▸ Description of the task:
Reproduce all of the data below without alteration; exclude every picture.

▸ Data:

..........

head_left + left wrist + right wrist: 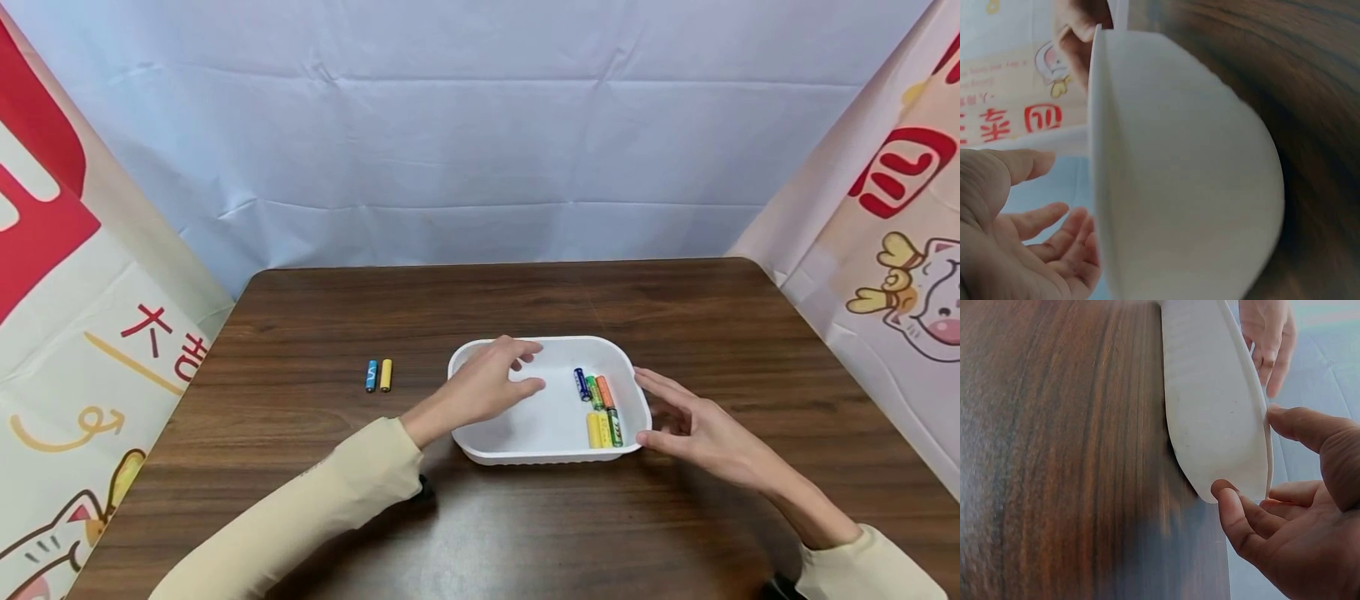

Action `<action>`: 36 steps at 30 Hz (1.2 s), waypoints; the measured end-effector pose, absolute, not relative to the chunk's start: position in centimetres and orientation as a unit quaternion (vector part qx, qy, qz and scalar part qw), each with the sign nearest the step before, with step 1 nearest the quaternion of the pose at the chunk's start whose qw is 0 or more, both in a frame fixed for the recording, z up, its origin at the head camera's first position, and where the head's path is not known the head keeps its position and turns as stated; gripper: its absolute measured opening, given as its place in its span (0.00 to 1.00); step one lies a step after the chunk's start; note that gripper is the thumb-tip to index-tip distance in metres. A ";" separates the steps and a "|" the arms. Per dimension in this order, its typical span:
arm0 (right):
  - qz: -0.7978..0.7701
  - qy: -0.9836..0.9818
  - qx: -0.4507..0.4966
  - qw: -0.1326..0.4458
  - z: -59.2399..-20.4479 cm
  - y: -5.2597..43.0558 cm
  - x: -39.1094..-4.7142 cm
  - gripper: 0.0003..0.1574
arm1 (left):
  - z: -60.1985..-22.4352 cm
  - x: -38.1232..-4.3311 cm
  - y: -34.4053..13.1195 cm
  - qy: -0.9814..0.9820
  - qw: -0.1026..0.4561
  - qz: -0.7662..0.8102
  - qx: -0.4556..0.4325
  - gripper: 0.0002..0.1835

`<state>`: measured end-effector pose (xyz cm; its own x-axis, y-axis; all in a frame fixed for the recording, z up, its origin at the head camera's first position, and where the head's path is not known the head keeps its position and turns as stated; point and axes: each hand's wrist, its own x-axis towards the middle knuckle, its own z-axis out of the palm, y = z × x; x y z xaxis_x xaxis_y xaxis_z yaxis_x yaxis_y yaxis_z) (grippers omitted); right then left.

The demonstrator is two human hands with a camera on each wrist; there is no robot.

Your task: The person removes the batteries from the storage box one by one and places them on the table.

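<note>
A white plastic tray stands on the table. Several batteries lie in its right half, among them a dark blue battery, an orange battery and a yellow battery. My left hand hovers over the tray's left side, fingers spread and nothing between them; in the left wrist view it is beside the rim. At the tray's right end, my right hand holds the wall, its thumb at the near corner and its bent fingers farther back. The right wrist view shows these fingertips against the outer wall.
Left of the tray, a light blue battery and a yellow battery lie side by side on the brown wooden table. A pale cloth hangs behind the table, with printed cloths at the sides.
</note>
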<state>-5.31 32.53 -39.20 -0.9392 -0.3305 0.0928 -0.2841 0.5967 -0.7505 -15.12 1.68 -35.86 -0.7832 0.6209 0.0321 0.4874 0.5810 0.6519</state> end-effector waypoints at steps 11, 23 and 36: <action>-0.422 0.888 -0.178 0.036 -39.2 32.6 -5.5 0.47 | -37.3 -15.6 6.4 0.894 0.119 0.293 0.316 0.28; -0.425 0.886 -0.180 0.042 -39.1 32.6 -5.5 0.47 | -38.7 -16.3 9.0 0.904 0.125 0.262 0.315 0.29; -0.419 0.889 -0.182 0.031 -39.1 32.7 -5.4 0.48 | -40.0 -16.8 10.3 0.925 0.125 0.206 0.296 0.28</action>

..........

▸ Written solution:
head_left + left wrist + right wrist: 

Action `<action>`: 36 steps at 30 Hz (1.2 s), waypoints; the measured end-effector pose, absolute, not relative to the chunk's start: position in centimetres and orientation as a unit quaternion (vector part qx, qy, qz and scalar part qw), each with the sign nearest the step before, with step 1 nearest the quaternion of the pose at the chunk's start whose qw is 0 or more, both in a frame fixed for the recording, z up, its origin at the head camera's first position, and where the head's path is not known the head keeps its position and turns as stated; gripper: its absolute measured opening, given as its place in its span (0.00 to 1.00); step one lies a step after the chunk's start; note that gripper is the thumb-tip to index-tip distance in metres. A ";" separates the steps and a "|" the arms. Per dimension in this order, its typical span:
arm0 (right):
  - qz: -0.7978..0.7701
  - qy: -0.9836..0.9818
  - qx: -0.4507..0.4966
  - qw: -0.1326..0.4458
  - z: -59.2399..-20.4479 cm
  - y: -5.2597..43.0558 cm
  - x: -39.1094..-4.7142 cm
  - gripper: 0.0003..0.1574
arm1 (left):
  - z: -60.1985..-22.4352 cm
  - x: -38.1232..-4.3311 cm
  - y: -34.4053..13.1195 cm
  - qy: -0.9814..0.9820
  - qw: -0.1026..0.4561
  - qz: -0.7662..0.8102
  - qx: -0.4556..0.4325
  - gripper: 0.0002..0.1835

`<state>`: measured end-effector pose (xyz cm; its own x-axis, y-axis; all in a frame fixed for the recording, z up, its origin at the head camera's first position, and where the head's path is not known the head keeps its position and turns as stated; point and axes: each hand's wrist, its own x-axis towards the middle knuckle, its own z-axis out of the palm, y = z × x; x y z xaxis_x xaxis_y xaxis_z yaxis_x yaxis_y yaxis_z) (grippers omitted); right then left.

The demonstrator is two human hands with a camera on each wrist; there is no robot.

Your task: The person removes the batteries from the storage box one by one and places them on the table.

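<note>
A white plastic tray stands on the table. Several batteries lie in its right half, among them a dark blue battery, an orange battery and a yellow battery. My left hand hovers over the tray's left side, fingers spread and nothing between them; in the left wrist view it is beside the rim. At the tray's right end, my right hand holds the wall, its thumb at the near corner and its bent fingers farther back. The right wrist view shows these fingertips against the outer wall.
Left of the tray, a light blue battery and a yellow battery lie side by side on the brown wooden table. A pale cloth hangs behind the table, with printed cloths at the sides.
</note>
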<state>-5.31 32.53 -39.20 -0.9392 -0.3305 0.0928 -0.2841 0.5967 -0.7505 -15.12 1.68 -35.86 -0.7832 0.6209 0.0321 0.4874 0.5810 0.6519</state> end-effector waypoints at steps 11, 23 and 36: <action>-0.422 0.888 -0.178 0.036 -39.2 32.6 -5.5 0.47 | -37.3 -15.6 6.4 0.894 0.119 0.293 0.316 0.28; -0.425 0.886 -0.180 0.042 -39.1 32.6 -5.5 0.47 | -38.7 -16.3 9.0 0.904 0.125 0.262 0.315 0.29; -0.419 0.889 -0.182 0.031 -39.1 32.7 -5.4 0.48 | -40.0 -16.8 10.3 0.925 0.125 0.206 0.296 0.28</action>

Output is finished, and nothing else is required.